His wife, Claudia Babiarz, also attended MSU, graduating in 1971 with a degree in mathematics before going on to earn her law degree at the Detroit College of Law. Leinweber and his family have also launched the Leinweber Foundation, and recently committed $2.5 million to MSU to endow the Leinweber Software Scholars Fund. Undergraduate scholarships will support computer science and engineering students from underserved areas in Michigan, especially more rural counties.

“We are interested in elevating and expanding the software industry in Michigan by training the next generation and building a pipeline of talent for the new economy,” says Jessica Leinweber, executive director of the Leinweber Foundation. “We want to alleviate some of the financial pressure on these students so that they may focus on their education, developing their talents and building up the Michigan economy along the way.”

MSU President Samuel L. Stanley Jr., M.D., expressed gratitude for the generosity and vision of the donors.

“The Leinweber Foundation’s gift will have a significant impact on our ability to prepare students by creating a unique learning community focused on an important industry in Michigan and beyond,” he says. “We are tremendously thankful for gifts like these, which will offer opportunities to a wider range of students, elevate their experience here and enhance MSU’s science, technology, engineering and mathematics programs.”

MSU Engineering Dean Leo Kempel called the Leinweber Software Scholars a phenomenal gift to MSU and students from the State of Michigan.
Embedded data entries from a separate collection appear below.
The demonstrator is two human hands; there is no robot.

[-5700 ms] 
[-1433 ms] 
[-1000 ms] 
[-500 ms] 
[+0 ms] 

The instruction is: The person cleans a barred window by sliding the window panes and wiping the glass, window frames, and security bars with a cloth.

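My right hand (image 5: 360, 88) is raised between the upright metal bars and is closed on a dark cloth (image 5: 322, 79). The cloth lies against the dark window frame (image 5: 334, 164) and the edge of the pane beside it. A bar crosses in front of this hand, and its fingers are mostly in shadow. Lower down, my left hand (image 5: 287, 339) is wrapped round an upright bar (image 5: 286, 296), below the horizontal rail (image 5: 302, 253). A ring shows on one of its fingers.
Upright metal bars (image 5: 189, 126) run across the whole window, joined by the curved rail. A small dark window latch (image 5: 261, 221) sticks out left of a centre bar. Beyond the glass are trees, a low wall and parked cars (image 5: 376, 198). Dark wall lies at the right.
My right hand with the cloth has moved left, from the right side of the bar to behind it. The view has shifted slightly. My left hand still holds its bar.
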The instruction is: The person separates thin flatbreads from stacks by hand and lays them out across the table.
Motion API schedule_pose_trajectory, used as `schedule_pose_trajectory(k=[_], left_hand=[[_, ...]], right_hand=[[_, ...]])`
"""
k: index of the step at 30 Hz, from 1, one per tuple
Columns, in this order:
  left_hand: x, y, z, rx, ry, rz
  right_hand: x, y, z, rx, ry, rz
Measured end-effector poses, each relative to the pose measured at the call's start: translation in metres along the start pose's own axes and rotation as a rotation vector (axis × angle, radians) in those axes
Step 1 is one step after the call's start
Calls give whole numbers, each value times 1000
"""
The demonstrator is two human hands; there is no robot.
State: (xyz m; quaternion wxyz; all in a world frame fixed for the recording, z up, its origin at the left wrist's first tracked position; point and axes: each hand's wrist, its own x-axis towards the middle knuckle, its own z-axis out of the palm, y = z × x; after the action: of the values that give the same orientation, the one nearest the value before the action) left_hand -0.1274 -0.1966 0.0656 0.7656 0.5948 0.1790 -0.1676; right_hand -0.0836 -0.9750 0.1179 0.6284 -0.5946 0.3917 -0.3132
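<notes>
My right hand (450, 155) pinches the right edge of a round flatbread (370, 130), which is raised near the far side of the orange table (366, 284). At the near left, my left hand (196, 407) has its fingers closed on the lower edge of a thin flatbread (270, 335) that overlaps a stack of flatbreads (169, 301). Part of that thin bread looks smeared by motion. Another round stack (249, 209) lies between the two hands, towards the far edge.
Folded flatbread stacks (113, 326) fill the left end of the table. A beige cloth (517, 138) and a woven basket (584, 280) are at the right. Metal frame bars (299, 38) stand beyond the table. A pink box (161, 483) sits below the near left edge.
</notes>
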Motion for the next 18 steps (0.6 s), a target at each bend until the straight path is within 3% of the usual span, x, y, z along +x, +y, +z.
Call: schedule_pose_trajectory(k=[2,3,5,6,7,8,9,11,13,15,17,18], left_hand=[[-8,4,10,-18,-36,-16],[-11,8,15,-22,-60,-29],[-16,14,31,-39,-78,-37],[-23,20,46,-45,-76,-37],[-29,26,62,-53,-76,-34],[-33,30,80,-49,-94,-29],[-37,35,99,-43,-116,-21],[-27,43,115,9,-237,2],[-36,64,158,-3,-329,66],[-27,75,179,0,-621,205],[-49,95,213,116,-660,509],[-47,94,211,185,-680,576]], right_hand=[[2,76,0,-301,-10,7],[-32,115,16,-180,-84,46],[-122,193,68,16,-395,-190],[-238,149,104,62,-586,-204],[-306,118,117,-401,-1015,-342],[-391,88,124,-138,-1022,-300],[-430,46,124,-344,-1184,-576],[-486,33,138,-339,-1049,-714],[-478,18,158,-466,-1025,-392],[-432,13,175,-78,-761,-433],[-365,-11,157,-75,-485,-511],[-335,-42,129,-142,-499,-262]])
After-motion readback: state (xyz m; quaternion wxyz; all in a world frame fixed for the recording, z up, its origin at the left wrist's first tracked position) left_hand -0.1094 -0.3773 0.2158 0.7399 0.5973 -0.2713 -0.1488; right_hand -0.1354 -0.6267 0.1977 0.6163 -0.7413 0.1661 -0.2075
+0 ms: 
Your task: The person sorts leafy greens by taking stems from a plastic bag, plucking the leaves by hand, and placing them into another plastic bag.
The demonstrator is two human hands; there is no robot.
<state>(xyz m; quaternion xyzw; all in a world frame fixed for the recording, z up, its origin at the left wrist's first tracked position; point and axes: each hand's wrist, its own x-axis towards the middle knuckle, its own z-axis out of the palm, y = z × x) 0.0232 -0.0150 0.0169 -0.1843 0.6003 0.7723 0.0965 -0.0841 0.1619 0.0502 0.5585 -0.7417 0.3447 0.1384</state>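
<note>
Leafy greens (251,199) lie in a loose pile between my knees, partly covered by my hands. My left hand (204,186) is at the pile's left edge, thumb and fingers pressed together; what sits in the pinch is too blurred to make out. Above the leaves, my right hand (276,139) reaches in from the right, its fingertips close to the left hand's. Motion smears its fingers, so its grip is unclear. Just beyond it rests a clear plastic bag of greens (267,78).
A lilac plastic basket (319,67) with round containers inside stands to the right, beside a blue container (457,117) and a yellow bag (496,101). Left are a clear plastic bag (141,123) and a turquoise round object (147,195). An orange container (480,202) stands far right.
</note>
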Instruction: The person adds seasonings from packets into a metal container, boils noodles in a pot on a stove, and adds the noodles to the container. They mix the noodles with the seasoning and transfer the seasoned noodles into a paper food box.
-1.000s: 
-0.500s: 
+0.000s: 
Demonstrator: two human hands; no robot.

“We thank the Leinwebers for their generosity and foresight in providing this gift to our Department of Computer Science and Engineering,” Kempel says. “This extraordinary program provides talented computer science and engineering students from underserved parts of Michigan with an opportunity to impact the state’s software industry.”

The Leinweber Software Scholars endowed fund will provide half-tuition scholarships for five new Spartan students each year, with each student eligible to receive the scholarship for three years. Each cohort of 15 students will be part of the Leinweber Software Scholars Society to sustain and reinforce students through classes, internships, networking opportunities and finally entry into the state’s software industry.

“Larry loves that Michigan State is a land grant university, dedicated to students and citizens of the State of Michigan,” Jessica Leinweber continues. “He knows that in the current landscape it is very difficult to work your way through school, like he did. We believe the Leinweber Software Scholars program will be a helpful vehicle to support students for years to come.”

MSU is the second Michigan university to receive a Leinweber Software Scholars program. Spartan Engineers join the University of Michigan College of Engineering in receiving support from the Leinweber Foundation. Plans are to expand the program to other Michigan colleges and universities in the future.